Listening: A background pattern of WiFi-triggered sound, what the neighborhood generates, is best heard at night US EST. During commuting hours– 0600 – 1000 EST and 1600 – 1800 EST, the new transient WiFi addresses will trigger a recognizable change of activity of the overall sound, breaking up the background pattern. A nearby, busy roadway provides regular new triggers from the WiFi of the cell phones of passing motorists. In the range of this system, a commuter train passes periodically, providing suddenly dozens of new triggers to create a notable storm of activity from the dozens of cell phones onboard.
(10/23/23) The future will be the sound of one Pi clapping. It’s also going to be a balance of modular and Ableton. It doesn’t have to be, but this stuff work in so many different ways at once that it’s difficult to resist the temptation not to go whole hog. Upgrade also afoot with a new GUI, a forthcoming graphic envelope editor, LFO & fancy pitch dewhickey.
(07/19/23) Ableton integration. The network now triggers stuff on the mixer and VCV Rack triggers stuff in Ableton and the modular rig. Modulation scripts change remotely clips of Ableton tracks. The network can change the tempo and just about anything else, given enough time and interest.
(06/01/23) Some new modular modules and considered patching. With each iteration new insights gained.
(05/01/23) New sampler presets, new GUI colors. New efficiency for more room in display for more stuff. What? For the radio– better mastering software, a new workstation & mixer.
(04/19/23) Software revised for efficiency and improved MIDI integration. Digital mixer added. Reorganized the modular system with new modules. The software triggers modules via MIDI now, setting 1V tones and turning stuff on and off.

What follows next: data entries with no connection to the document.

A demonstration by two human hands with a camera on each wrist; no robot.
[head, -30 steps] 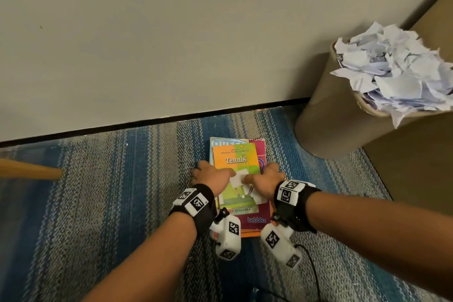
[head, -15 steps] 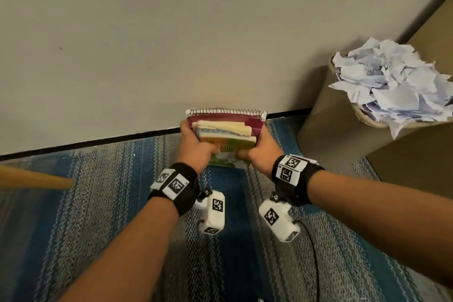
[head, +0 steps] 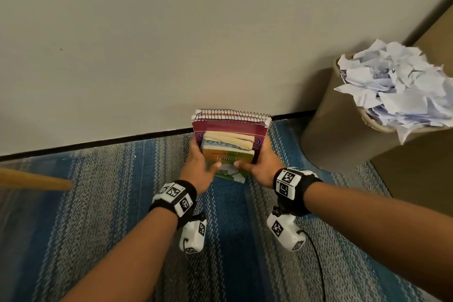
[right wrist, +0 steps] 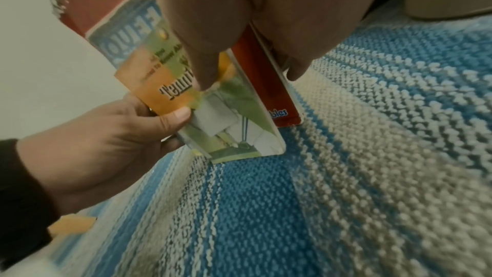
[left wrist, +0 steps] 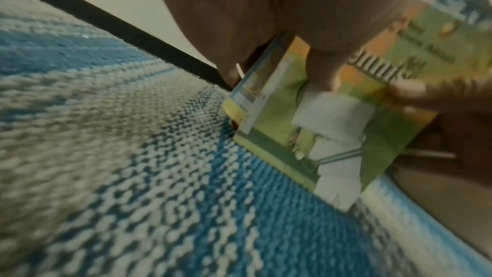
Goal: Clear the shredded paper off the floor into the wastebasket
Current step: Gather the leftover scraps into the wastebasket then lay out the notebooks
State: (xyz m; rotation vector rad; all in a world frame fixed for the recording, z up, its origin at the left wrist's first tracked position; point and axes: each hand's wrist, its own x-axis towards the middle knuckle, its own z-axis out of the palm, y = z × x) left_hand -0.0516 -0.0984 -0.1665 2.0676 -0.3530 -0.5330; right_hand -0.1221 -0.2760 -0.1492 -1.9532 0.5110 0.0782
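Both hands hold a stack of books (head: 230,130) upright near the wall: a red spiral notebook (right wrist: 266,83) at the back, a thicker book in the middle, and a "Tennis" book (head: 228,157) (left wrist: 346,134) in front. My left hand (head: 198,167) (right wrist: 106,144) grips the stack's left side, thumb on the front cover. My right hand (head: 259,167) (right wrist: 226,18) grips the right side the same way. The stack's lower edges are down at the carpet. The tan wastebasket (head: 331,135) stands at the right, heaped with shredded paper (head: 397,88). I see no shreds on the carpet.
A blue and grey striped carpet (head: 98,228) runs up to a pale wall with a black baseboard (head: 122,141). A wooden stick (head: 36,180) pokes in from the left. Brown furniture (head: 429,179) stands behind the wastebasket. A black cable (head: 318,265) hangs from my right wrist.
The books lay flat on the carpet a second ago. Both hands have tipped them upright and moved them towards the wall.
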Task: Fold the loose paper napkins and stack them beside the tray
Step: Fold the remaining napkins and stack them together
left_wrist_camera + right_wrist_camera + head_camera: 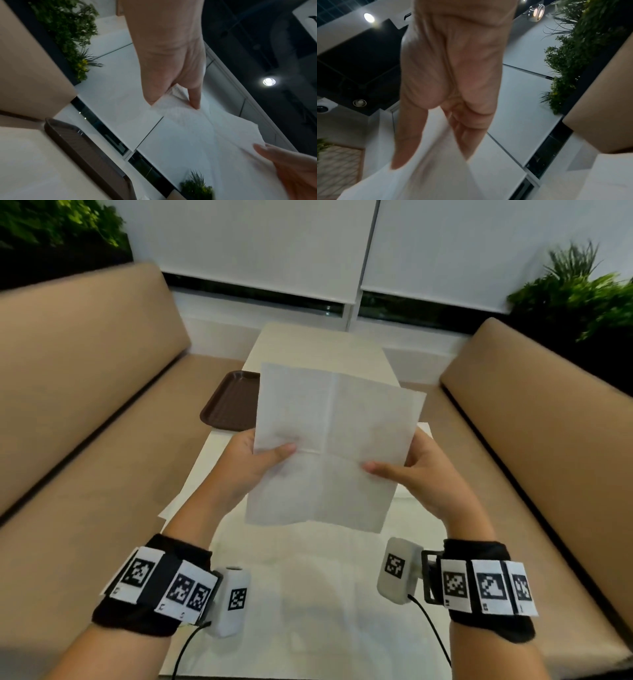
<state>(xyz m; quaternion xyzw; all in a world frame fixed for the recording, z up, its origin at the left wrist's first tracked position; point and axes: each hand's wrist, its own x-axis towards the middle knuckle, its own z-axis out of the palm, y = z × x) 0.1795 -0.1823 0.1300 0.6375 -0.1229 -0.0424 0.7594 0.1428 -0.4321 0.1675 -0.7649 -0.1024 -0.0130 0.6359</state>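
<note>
An unfolded white paper napkin [329, 446] with cross creases hangs in the air over the table, held up facing me. My left hand [253, 460] pinches its left edge, thumb on the near face. My right hand [407, 470] pinches the right edge the same way. The left wrist view shows the napkin [197, 129] pinched by the left hand [173, 94], with the right hand [283, 162] at its far side. The right wrist view shows the right hand [440, 135] gripping the napkin [419, 175]. A brown tray [229, 402] lies on the table's left side, partly hidden by the napkin.
The long white table [308, 577] runs away from me between two tan benches [85, 392] [534, 419]. More white paper [171, 505] sticks out at the table's left edge under my forearm. Plants [579, 292] stand behind the benches.
</note>
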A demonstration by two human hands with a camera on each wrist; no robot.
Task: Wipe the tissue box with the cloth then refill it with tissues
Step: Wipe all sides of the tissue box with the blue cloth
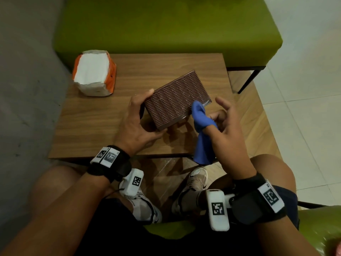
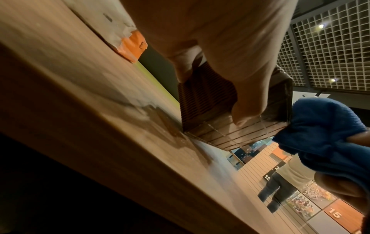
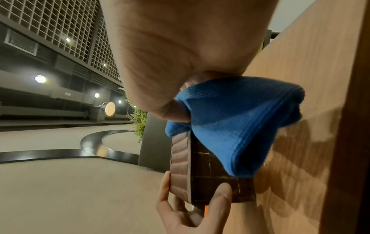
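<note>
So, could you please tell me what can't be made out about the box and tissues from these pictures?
- Box opening: in no view; the head view shows only a ribbed face.
- Whether the box is empty: hidden by its own walls.
- Left hand fingers behind the box: hidden in the head view.
- Box end under the cloth: covered in the right wrist view.
- Tissue pack print: too small.

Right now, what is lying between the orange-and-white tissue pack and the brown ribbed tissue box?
Only bare wooden tabletop lies between the orange-and-white tissue pack and the brown ribbed tissue box; the head view shows it.
</note>
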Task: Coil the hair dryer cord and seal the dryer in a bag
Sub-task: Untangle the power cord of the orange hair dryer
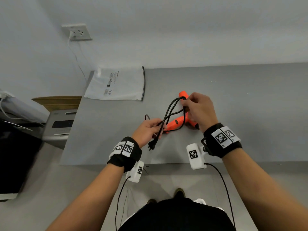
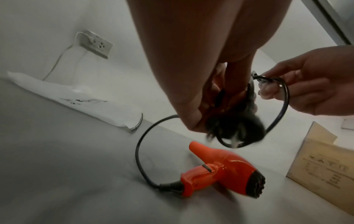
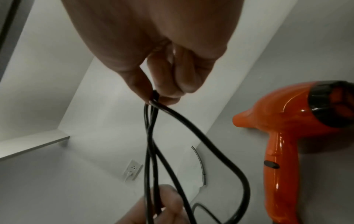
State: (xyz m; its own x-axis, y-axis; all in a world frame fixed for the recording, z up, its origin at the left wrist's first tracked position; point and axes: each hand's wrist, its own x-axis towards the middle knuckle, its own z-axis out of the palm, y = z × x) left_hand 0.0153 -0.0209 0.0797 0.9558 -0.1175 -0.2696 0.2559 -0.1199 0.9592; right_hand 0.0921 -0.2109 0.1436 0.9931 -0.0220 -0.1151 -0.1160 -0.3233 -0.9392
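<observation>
An orange hair dryer (image 1: 175, 123) (image 2: 224, 171) (image 3: 283, 136) lies on the grey table (image 1: 241, 100). Its black cord (image 1: 171, 112) (image 2: 141, 153) (image 3: 172, 136) is folded into long loops stretched between both hands above the dryer. My left hand (image 1: 150, 129) (image 2: 191, 91) grips the near end of the loops, with the plug (image 1: 152, 145) hanging below it. My right hand (image 1: 198, 107) (image 3: 162, 84) pinches the far end of the loops over the dryer's nozzle. A clear zip bag (image 1: 116, 85) (image 2: 76, 97) lies flat at the table's far left corner.
A wall socket (image 1: 77, 32) with a white cable plugged in sits behind the bag. A grey machine (image 1: 60, 125) and a cardboard box (image 1: 58, 101) stand left of the table. A wooden board (image 2: 325, 171) shows in the left wrist view.
</observation>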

(03/25/23) Hardware update pending with major software revision.
(03/06/23) Testing a new/old 8-channel interface, which might allow more options in mixing outboard audio gear.
(02/24/23) A portable live rig is in the works (one RPi does it all), triggering outboard synths, including a portable, modular processing rack.
Revisiting development of live video coupled with this sound, last investigated in 2020:
The following video is made only from synth sounds that were sequenced, played and recorded live, as the video was made. A busy roadway behind the camera provided the network triggers. This video was a test of cross-fading the video and sound from one scene to another, edited in the field on a free application.
This video was made from a rural cemetery, thus a quiet scene with few WiFi triggers in range as a baseline. As a car comes down the road, a new voice was created and played by the software, usually before the car enters the scene.